According to the Waitangi Tribunal the Resource Management Act -

  • pays superficial attention to Māori concerns;
  • fails to deliver partnership outcomes,
  • does not realise potential;
  • is non-compliant with the Treaty of Waitangi.

In its Report on the National Freshwater and Geothermal Resources Claims (WAI 2358) the Waitangi Tribunal said that the RMA does not -

  • provide adequately for tino rangatiratanga (self-determination, political authority, chieftainship) and the kaitiakitanga of iwi and hapu over their freshwater taonga;
  • Māori applicants are often seen as anti-development;
  • Māori are often treated as just another "stakeholder" similar to being just "another" ethnic minority.

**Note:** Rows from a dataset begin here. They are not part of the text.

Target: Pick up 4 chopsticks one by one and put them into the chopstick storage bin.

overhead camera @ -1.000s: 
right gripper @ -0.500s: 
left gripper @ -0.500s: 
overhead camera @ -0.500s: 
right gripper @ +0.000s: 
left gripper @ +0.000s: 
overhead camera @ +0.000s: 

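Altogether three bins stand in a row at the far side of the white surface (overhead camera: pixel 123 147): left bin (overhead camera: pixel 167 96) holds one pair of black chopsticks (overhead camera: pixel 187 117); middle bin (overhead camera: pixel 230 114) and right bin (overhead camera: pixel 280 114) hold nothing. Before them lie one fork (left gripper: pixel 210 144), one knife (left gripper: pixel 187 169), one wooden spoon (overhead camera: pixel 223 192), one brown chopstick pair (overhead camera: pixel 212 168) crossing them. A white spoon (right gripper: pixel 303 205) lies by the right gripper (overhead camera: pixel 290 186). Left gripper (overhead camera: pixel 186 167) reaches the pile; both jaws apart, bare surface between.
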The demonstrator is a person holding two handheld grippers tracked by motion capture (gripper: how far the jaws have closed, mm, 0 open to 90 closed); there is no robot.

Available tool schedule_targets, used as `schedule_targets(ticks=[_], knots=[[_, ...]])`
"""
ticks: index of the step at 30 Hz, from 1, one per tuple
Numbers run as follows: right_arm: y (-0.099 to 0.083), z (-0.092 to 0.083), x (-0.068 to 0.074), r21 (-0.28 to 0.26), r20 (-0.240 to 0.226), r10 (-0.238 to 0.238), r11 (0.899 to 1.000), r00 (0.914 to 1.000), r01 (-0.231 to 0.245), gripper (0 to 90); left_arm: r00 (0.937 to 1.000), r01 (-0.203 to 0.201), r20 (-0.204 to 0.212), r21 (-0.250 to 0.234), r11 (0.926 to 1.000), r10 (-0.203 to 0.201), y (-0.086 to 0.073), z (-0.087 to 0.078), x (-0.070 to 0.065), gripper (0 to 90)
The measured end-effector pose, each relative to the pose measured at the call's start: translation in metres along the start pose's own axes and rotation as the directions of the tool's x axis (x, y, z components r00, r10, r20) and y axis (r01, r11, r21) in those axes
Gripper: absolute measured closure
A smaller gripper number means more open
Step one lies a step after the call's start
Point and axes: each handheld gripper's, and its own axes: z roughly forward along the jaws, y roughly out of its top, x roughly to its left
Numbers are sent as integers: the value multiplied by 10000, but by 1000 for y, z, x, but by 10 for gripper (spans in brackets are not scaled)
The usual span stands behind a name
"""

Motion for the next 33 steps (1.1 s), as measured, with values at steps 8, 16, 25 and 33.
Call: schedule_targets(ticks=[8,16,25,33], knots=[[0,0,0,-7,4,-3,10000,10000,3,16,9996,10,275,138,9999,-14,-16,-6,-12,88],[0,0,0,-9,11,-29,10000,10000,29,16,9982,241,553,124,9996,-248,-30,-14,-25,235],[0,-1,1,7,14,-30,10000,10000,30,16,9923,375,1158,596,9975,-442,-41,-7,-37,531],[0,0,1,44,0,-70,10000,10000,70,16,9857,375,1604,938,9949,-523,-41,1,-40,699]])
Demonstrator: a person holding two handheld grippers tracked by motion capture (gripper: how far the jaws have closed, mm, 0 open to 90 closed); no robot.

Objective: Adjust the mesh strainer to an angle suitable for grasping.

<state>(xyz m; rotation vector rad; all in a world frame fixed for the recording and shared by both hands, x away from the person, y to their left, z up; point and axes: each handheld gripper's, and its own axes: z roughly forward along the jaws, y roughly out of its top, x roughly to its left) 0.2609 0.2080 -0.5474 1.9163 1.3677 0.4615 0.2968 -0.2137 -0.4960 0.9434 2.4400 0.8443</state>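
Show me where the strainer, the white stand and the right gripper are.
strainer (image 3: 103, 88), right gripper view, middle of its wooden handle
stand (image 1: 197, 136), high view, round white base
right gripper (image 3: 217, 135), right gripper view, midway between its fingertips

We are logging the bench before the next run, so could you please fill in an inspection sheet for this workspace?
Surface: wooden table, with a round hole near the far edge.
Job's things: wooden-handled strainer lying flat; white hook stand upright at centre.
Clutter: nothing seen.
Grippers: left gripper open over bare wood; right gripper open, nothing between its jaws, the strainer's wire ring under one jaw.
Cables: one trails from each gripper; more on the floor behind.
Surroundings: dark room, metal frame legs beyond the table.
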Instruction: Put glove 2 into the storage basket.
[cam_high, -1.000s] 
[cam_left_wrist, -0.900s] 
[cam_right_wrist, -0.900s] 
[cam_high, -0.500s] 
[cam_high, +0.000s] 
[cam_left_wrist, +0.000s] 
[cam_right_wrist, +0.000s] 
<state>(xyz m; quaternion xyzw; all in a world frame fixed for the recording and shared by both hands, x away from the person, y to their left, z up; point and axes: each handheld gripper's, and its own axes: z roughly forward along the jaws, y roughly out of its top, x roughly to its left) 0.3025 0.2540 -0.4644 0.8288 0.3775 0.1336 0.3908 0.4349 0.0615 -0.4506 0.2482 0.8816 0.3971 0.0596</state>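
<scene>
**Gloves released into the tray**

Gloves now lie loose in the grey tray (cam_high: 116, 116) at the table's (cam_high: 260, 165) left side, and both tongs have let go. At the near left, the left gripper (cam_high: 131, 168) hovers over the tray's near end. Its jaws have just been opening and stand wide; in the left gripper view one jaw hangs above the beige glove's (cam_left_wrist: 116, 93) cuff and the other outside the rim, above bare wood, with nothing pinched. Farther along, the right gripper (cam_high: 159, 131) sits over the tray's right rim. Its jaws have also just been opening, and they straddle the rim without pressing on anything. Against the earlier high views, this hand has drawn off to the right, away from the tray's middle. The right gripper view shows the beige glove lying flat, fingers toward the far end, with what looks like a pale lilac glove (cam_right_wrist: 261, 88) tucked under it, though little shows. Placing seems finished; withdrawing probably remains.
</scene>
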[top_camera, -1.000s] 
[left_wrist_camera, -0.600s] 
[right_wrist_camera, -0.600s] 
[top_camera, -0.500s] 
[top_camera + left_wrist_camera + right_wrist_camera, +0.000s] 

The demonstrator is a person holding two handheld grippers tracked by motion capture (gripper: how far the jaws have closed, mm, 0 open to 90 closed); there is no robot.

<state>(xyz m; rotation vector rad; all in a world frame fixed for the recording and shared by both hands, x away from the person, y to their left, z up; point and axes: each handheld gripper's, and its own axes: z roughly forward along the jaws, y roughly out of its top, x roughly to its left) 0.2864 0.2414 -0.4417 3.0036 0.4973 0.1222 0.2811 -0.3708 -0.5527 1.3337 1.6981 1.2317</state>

The new coalition Government, led by Prime Minister Christopher Luxon, has announced plans to replace the RMA with three new Acts - the Spatial Planning Act, the Natural and Built Environment Act and the Climate Adaptation Act. Just how well these Acts will serve Māori peoples' interests remains to be seen.

Overseas Critique

Current overseas literature is highly critical of the Whanganui River personhood model because -

  • it does not redistribute property rights to the river;
  • lacks an adequate understanding of the place of the river within the culture of the Whanganui River people;
  • fails to appreciate the historical, political and cultural context in which decades-long planning and decision-making have taken place.

It is difficult to appreciate the complexities of legal personhood that surround the Te Awa Tupua Act but Cribb, Macpherson and Borchgrevink have given us much to think about. Rather than focussing on legal personhood, emphasis should be placed on Māori kawa (indigenous law) and the devolution of authority to iwi and hapu and community as key elements in governance.